Voilà neuf mois que l’hôpital flambant neuf du Chirec, où sont rassemblées les activités d’Edith Cavell et de la Clinique du parc Léopold, a ouvert sur le site Delta, dans la commune d’Auderghem. Si les infrastructures répondent aujourd’hui aux attentes, il nous revient que l’hôpital connaît un manque criant d’aides-soignants.

"Ce lundi, j’ai accompagné ma voisine de 85 ans au service des urgences de l’hôpital. Tout s’est bien passé, mais le problème s’est posé une fois qu’elle est passée en gériatrie. Là, le personnel infirmier est en nombre insuffisant pour s’occuper comme il se doit de tous les patients. Lors de ma visite, il n’y avait que deux infirmières pour s’occuper d’environ 50 patients, et on sent qu’elles sont mises sous pression", explique Marc. "Résultat : l’encadrement des patients laisse à désirer."

Et de fait, selon lui, les infirmières sont débordées par la charge de travail, et sont en nombre insuffisant pour servir les repas et pour prodiguer les soins aux patients. "Je ne parle pas ici de la qualité du corps médical, mais de l’organisation au niveau du personnel soignant, dépassé par les tâches", poursuit-il.

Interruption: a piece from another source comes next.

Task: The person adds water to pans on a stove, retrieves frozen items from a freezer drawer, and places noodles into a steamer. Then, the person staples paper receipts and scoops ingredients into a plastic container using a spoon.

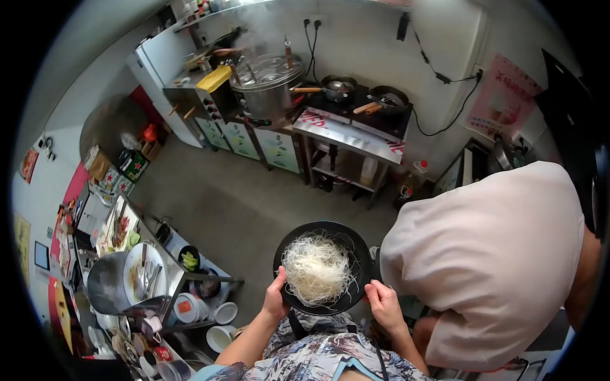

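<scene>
Evidently for balance, I judged, the left hand [275, 298] and right hand [385, 307] gripped opposite sides of the dish [364, 259]. Noodles [316, 270] lay heaped between.

I can't make out one whole word from here. Red lettering along the steel stove table [349, 135] shows only in part; the pink wall poster [505, 95] bears red characters too blurred to read. Red stars mark the green box [134, 167] opposite.
</scene>
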The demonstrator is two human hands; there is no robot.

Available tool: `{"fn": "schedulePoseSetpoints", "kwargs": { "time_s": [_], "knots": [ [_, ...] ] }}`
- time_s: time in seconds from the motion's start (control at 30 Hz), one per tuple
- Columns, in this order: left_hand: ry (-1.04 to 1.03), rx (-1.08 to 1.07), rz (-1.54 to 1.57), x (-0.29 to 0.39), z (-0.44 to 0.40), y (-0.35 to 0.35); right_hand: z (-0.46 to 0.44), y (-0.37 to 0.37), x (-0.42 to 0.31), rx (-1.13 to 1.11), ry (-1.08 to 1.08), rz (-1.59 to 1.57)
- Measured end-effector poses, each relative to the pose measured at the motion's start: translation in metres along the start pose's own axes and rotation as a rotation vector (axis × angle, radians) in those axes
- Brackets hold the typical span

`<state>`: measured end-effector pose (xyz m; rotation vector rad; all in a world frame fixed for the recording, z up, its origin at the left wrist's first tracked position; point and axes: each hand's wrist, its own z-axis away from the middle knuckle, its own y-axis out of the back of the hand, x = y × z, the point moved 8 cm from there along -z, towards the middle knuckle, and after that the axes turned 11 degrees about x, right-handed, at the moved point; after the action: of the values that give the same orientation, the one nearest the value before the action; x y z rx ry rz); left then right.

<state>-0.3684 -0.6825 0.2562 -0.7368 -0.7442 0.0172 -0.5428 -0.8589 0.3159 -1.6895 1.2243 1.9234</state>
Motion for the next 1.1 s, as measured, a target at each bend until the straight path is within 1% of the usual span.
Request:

Suite à ce témoignage, nous avons rencontré la direction du Chirec, bien consciente de cette problématique. "Tous les hôpitaux en Belgique connaissent un sous-effectif. Ce n’est pas propre à l’hôpital Delta et à son déménagement", précise d’emblée Michel Dewever, médecin-chef sur le site Delta. "À titre d’exemple, dès l’ouverture du nouvel hôpital, nous avons enregistré une hausse de 15 % des activités en comparaison à celles rassemblées sur Cavell et la Clinique Léopold ensemble, et ce, avec du personnel en moins. Ce problème doit être réglé au niveau du gouvernement fédéral. Or, avec les coupes budgétaires en vigueur dans le secteur de la santé, on ne va pas dans le bons sens."

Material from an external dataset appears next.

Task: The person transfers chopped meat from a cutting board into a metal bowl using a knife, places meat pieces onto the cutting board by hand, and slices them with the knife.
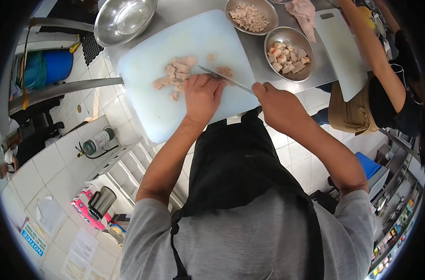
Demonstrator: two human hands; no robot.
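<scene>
My right hand [282, 106] is closed around the handle of a kitchen knife [240, 86], whose blade points up and left over a pale cutting board [151, 114]. Curled against the blade's near side, my left hand [203, 98] presses down on pale cooked meat, though its fingertips hide part of it. Left of those fingers lie several chunks of meat [177, 70]. Finely chopped meat [225, 72] sits just beyond the blade.
An empty metal bowl [123, 23] stands at the back left. One bowl [272, 29] holds minced meat; another bowl [312, 65] holds cubes. At the right, a co-worker's arm [378, 56] reaches over a second cutting board [336, 42], near a pinkish cloth-like item [303, 16].
</scene>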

Selon la direction, les normes au sein des hôpitaux doivent être revues à la hausse. "Il y a des normes à respecter dans les hôpitaux, qui prévoient autant de personnel en fonction du nombre de lits. Par exemple, le soir et la nuit, la norme prévoit qu’il n’y a qu’une seule infirmière pour s’occuper de 25 patients. Mais cette norme est sous-évaluée par rapport à l’évolution de la pathologie en Belgique : nous connaissons actuellement un vieillissement de la population et le nombre de personnes âgées de plus de 75 ans va doubler d’ici 2025. On va ainsi connaître, dans le futur, un afflux de personnes supplémentaires à prendre en charge", explique de son côté le docteur Stephan Ceulemans, chef du service de gériatrie Delta. "Cette tendance résulte sur le fait que les patients restent moins longtemps à l’hôpital. Il y a donc un turn-over plus conséquent de patients avec des pathologies lourdes, mais le nombre d’aides-soignants reste inchangé et nous ne recevons aucun financement supplémentaire pour en engager de nouveaux."

C’est d’autant plus vrai en gériatrie où les traitements sont plus lourds et prennent plus de temps. "On a donc plus de patients mécontents, ce qui ne facilite en rien le boulot déjà compliqué des aides-soignantes", conclut le docteur Ceulemans.